Forty minutes later, the fat lady herself appeared, looking quite ridiculous, riding Annie in a black business suit and Roper boots. Neighbour Terry (sensibly dressed in jeans and a Sierra 2500 pickup) spotted us in a backyard a quarter mile off the road where we were methodically stripping someone's vegetable garden and teasing some borderline collie in the house.

Before you could say "knife" we had halters and leads on and the fat lady tied Fred's to the saddle and we were being towed remorselessly down the stony road. Fred started limping and I tried whimpering but the three harridans were heartless. Within an hour, we had been towed a mile and were locked into our stall for the rest of the day.

Annie was mute on this whole event - not that we could understand her if she weren't. But she did give us a know-it-all look that made it plain she would drag us to Texas if required.

We tried to get revenge by sneaking into her stall and trashing her feeder but now the fat lady has locked us out of the barn as well.

As soon as we can manage it, we aer escaping again. Yuo may see us coming down your driveway any time.

Yrs in servitude, Fred n Ginger

ponymaid said...

billie, I appreciate your kind thoughts - I just wish I could sit quietly with you, eyes closed, and listen to the Four Seasons. Do that around here and I lose another patch of hair to the pariah.

cindylouwho - I will send TJ your way with the guarantee that any further development will be halted in it's tracks. He's just the sort of thing suburbanites dread having in their back yard.

Mr. Gale - I agree heartily with your plan but you-know-who keeps the door firmly locked. She's a hoarder and doesn't like to share. I'm very fond of anything peppermint and would like to try something called peppermint schnapps - apparantly quite soothing to jangled nerves. Do you know where I might get some?

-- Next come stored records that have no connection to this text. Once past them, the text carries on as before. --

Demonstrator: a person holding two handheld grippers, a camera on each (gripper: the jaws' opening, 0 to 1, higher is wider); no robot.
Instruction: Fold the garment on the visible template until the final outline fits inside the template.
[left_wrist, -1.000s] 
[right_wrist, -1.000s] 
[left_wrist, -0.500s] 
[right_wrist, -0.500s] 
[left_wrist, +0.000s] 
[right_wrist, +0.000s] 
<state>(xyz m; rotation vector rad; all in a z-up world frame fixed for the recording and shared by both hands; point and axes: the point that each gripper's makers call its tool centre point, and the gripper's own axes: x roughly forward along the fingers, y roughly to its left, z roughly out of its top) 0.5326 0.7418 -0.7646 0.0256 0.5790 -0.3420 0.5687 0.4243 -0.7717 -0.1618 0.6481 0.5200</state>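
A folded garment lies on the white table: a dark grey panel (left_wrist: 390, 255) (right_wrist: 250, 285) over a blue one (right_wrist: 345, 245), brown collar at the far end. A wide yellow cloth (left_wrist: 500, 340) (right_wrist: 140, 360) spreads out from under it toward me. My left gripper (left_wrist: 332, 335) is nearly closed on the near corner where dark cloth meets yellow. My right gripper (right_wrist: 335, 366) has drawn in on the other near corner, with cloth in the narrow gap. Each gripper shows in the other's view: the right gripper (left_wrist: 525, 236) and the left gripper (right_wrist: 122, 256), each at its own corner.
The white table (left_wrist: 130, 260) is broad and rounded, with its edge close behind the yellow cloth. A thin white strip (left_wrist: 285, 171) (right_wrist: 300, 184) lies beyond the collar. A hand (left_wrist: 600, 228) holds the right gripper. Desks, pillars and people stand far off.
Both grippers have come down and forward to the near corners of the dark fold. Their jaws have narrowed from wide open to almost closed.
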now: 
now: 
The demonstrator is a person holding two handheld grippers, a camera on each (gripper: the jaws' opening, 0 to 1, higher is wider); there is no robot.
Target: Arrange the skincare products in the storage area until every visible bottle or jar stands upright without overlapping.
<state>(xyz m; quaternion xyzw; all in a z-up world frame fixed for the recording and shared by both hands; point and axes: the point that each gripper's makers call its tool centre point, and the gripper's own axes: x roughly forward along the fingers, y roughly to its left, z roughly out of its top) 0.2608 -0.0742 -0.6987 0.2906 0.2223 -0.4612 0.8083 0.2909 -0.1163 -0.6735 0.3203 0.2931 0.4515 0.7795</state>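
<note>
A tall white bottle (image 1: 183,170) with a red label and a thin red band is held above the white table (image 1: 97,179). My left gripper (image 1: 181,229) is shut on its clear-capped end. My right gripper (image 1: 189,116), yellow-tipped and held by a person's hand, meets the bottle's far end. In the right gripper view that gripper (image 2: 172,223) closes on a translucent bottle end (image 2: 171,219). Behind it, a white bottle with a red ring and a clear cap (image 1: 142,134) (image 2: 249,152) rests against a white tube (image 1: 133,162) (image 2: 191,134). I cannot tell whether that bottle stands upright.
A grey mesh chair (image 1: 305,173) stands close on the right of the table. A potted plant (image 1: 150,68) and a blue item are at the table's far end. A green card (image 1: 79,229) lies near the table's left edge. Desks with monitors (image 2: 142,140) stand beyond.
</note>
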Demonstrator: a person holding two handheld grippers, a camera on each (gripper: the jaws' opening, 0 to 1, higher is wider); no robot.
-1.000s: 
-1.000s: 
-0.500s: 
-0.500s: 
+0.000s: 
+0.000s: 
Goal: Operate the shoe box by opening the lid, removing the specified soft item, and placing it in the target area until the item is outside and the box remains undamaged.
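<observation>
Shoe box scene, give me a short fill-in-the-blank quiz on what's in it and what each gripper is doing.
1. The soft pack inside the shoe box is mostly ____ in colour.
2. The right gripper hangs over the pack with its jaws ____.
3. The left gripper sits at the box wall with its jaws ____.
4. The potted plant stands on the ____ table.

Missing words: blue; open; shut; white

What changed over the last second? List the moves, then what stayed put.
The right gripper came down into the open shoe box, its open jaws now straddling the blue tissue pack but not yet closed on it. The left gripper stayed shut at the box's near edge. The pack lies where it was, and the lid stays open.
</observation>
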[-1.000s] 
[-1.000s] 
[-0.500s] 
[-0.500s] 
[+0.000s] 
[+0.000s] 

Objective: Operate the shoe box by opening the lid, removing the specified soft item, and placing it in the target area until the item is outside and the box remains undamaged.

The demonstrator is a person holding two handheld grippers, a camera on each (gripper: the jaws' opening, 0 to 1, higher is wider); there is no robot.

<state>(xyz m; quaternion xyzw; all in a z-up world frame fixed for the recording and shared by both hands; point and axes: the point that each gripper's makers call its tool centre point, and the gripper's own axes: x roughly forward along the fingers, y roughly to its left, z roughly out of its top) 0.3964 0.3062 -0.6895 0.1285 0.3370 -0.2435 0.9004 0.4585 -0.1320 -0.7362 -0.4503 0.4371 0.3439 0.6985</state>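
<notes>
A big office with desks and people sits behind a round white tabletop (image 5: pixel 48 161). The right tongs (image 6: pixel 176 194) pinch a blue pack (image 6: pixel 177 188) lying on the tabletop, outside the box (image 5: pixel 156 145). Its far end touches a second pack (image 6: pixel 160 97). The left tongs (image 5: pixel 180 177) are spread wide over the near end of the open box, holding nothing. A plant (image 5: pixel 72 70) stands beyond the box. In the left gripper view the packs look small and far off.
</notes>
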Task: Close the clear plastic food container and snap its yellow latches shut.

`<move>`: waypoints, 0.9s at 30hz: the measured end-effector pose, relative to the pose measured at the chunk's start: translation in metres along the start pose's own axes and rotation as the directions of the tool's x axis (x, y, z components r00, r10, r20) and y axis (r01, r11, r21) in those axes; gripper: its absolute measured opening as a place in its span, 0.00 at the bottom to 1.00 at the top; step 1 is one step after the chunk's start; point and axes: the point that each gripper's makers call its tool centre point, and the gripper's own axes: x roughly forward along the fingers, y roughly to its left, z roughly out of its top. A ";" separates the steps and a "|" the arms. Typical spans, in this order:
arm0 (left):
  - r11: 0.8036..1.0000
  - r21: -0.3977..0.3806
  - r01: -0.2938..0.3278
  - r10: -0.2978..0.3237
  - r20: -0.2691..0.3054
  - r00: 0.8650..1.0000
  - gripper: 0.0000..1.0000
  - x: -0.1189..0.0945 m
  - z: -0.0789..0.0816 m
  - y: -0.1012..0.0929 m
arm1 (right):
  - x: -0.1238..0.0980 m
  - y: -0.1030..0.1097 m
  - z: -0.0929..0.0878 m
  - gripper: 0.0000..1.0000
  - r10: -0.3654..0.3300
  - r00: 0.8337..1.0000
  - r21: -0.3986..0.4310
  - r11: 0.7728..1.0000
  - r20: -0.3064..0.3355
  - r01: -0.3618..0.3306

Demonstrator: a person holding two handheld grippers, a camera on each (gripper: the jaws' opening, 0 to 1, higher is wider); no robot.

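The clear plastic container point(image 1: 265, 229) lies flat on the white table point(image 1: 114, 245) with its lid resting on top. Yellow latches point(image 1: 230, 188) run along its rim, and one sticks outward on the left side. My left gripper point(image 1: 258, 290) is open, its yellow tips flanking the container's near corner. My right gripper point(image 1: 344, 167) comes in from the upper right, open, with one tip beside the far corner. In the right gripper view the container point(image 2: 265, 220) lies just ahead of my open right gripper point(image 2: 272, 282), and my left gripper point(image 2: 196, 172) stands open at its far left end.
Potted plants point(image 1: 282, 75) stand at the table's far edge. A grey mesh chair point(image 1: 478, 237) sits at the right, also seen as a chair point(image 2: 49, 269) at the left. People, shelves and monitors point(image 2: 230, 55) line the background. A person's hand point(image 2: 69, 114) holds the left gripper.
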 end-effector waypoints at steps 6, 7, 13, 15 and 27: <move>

Fred and Ginger, I know your woman well and she is ruthless in her interactions with equines. I'm not at all surprised at her towning you along like some canal barge. Annie the horse is no better, though I must admit her beauty is quite breathtaking. I'm not surprised to hear she was wearing a black business suit and roper boots - it was just a matter of time before she moved on from mere blankets.

Be strong and continue to pursue your dreams on the other side of the fence. The grass really is greener and anyway, it's good to keep both those meddling females on their toes.